▸ **Exercise objective**
Please write out word for word the opening lines of the material, including the line with "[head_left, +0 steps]" as the last.
━━━ Available data ━━━
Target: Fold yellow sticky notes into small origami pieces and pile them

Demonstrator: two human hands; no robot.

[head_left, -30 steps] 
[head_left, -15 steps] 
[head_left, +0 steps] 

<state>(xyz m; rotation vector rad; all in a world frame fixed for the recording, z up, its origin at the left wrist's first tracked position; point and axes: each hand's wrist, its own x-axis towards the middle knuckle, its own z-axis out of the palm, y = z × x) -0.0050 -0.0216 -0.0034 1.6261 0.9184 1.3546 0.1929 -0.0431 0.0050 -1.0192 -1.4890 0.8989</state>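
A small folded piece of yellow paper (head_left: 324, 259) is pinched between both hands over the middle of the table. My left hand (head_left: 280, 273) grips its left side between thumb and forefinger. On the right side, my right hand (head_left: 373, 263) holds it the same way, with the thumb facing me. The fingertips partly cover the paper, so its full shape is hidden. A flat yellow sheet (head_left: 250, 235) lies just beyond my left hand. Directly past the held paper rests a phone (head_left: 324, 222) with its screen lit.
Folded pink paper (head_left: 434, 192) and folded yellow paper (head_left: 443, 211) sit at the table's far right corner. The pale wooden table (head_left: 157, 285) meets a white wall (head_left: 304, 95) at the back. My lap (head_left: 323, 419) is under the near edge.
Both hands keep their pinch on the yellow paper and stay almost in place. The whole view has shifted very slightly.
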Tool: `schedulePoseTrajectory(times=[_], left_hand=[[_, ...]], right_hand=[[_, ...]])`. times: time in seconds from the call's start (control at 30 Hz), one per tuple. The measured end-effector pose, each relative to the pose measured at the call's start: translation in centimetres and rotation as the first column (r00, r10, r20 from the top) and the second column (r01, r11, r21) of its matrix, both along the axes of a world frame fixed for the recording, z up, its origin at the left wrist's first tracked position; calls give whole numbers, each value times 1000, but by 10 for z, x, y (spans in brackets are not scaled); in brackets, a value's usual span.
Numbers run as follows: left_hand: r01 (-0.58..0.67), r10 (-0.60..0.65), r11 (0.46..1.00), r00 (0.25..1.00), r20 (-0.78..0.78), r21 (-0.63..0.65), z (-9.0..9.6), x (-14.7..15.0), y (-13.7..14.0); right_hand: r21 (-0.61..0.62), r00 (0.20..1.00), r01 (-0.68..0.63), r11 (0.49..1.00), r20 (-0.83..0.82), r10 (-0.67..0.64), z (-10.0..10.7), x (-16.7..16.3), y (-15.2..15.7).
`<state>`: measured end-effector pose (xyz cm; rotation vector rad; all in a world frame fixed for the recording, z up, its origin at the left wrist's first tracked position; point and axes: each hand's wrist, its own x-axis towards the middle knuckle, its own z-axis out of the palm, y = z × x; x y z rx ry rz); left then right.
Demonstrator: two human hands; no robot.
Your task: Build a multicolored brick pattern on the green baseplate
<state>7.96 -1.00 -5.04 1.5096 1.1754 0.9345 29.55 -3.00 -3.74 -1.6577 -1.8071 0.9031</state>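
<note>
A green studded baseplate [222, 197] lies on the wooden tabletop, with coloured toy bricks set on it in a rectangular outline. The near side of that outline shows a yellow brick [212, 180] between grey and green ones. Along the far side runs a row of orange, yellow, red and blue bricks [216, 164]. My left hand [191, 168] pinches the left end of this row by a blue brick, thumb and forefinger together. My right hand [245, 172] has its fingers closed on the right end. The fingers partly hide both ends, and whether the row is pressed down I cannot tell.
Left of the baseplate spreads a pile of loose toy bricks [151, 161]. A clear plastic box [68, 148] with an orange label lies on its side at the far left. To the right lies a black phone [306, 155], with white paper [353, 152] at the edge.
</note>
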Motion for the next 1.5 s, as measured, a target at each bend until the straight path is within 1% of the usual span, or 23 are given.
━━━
▸ **Solution to this exercise**
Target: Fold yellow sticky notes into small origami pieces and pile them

Demonstrator: two human hands; no robot.

[head_left, -30 steps] 
[head_left, -15 steps] 
[head_left, +0 steps] 

The exercise requires no additional output.